A Quiet Renaissance

Featured image: Morning in Akagera.

By Isaac Wilks

Our battle-tested Land Cruiser glided rhythmically across the savanna, coaxing Daud and I awake. We had slept through most of the two-and-a-half-hour drive from Kigali to Rwanda’s far east, thanks to our hired Jeep’s suspension creating an undulating, pillowy buffer between us and the crags of the ochre-dirt roads. A few days ago, these same roads had taken us nearly five hours to traverse in a juddering minibus that took the bumps like a wild bull, its trunk flying open as the aluminum chassis pitched and dove.

Like all mid-autumn Rwandan sunrises, dawn had come slowly and without fanfare, soaking the sky with a soft grey-blue light. Yellowish grasses spread around us, enveloping the gentle slopes of the hill crowned by the game trail. Far off the hill to our right, a silvery smudge of a lake glimmered beneath the silhouetted ridges of western Tanzania. The plains ahead beckoned with the prospect of safari. Through the fog of sleep deprivation, I did my best to rein in my default shell of self-aware cynicism and fell hard into Lion King romanticism.

Akagera National Park was established by the colonial Belgian government in 1934, and at one time covered nearly a thousand square miles of Rwanda’s eastern border with Tanzania. The park thrived for much of the 20th century, with the introduction of black rhinos from Tanzania in 1957 leading to a population of around fifty rhinos by the 1970s. In 1986, Masai giraffes were introduced from Kenya and thereafter increased healthily in number. What’s more, by 1990, the park boasted nearly 300 lions.

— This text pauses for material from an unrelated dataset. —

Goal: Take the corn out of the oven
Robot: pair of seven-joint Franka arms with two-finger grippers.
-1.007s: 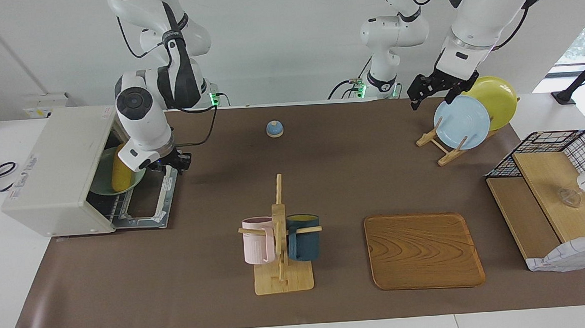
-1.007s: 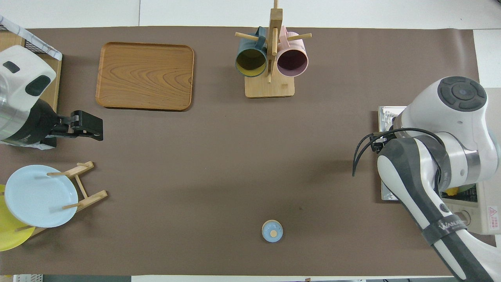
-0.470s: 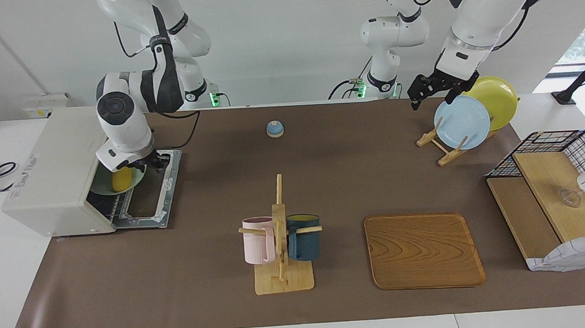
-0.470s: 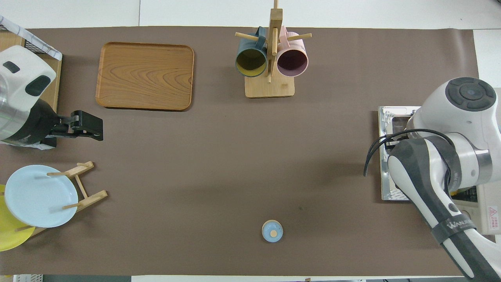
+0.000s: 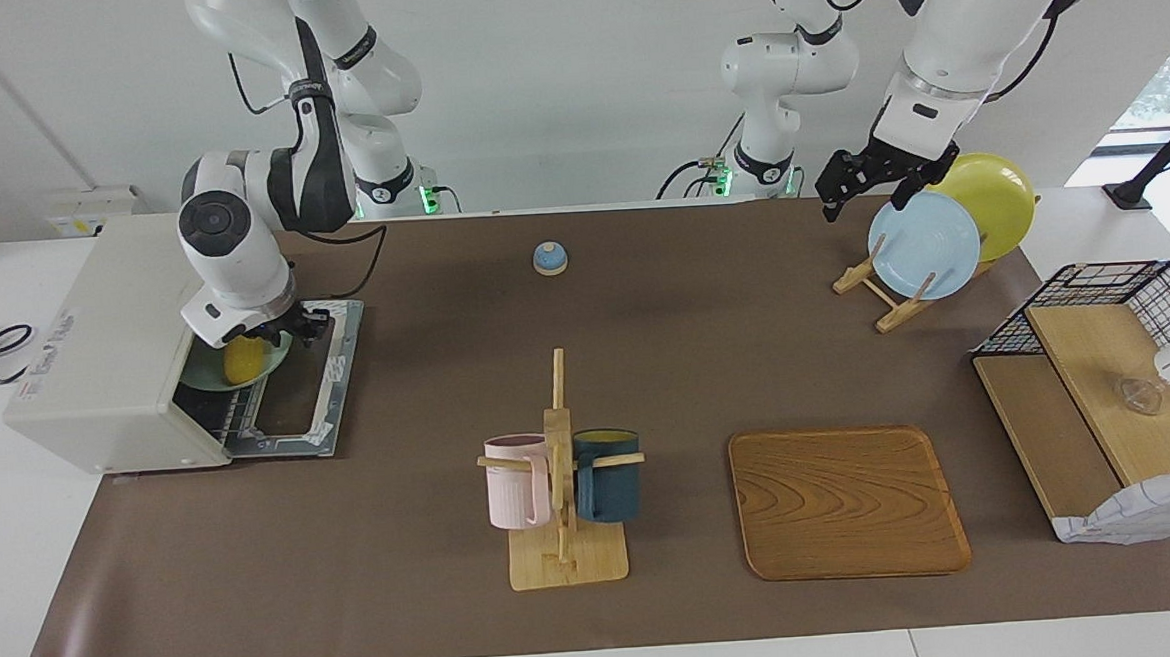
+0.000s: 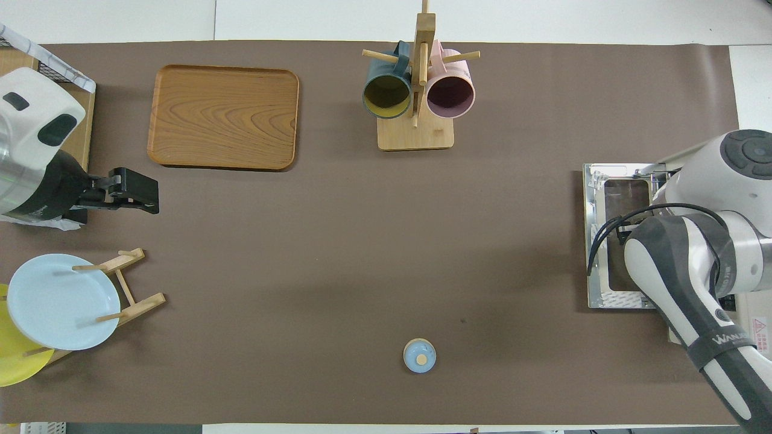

However, the 1994 genocide against the Tutsi brought the park close to obliteration, like nearly everything in Rwanda. Lawlessness and the chaotic upheaval of masses of people spelled near-total destruction for Akagera. The return of thousands of refugees to the country in 1997 forced the government to nearly halve the size of the park, allocating the land for resettlement and livestock grazing. The intentional poisoning of cattle carcasses by farmers led to the total extinction of the park’s wild dog population. The entire lion population was poached to death in a few years’ time, and the rhinos met a similar fate, with the last sighting reported in 2007. By 2009, the Rwandan government concluded that they had around two years to act before the iminent onset of total ecosystem destruction.

But again, like nearly everything in Rwanda, the park’s recent history charts a course of conscientious, purposeful hope. That same year, the government and the African Parks Network hammered out a joint-management scheme for the park, which was up and running by 2010. Millions of dollars began to pour into the distressed park, which translated into electric fencing, a surveillance helicopter, and crack wildlife tracking and anti-poaching security teams that brought Akagera back from the brink. The new management took stock of the remaining large mammals—4,000 in number—and got to work. In 2015, seven lions were reintroduced, who today number over 20, and in 2017, twenty black rhinos were reintroduced. By 2018, the large mammal population had swelled to nearly 14,000.

Today, the park serves as the economic lifeblood of far eastern Rwanda, with annual visits skyrocketing from around 8,000 in 2010 to 44,000 in 2018. Per government mandate, 30% of the park’s annual net revenue of $1.7 million was redistributed to residents of peripheral areas, a commitment to avoiding the adversarial local resentment and poaching problems that plague much of Africa’s protected natural areas.

Predictably, our safari did not disappoint. The next seven hours took us over ridges, through swamps, and across plains, chasing herds of zebra, loping giraffes, and querulous groups of baboons. As a tried-and-true tourist package, everything functioned as planned, the land bearing no visible trace of its destructive history. The human mind cannot comprehend tragedy on an inhuman scale. Just as one cannot comprehend the demonic absurdity of the genocide’s million deaths while walking the fragrant boulevards of Kigali, one cannot imagine death in a landscape so tightly composed of life. When Nuuru, our guide, mentioned that even just two years ago he had driven through the park and encountered only two zebras, I gazed out over the plain studded with zigs and zags of black and white and drew a mental blank. It simply didn’t add up. But Rwanda doesn’t need to add up. It was right there before my eyes, whether I could grasp it or not.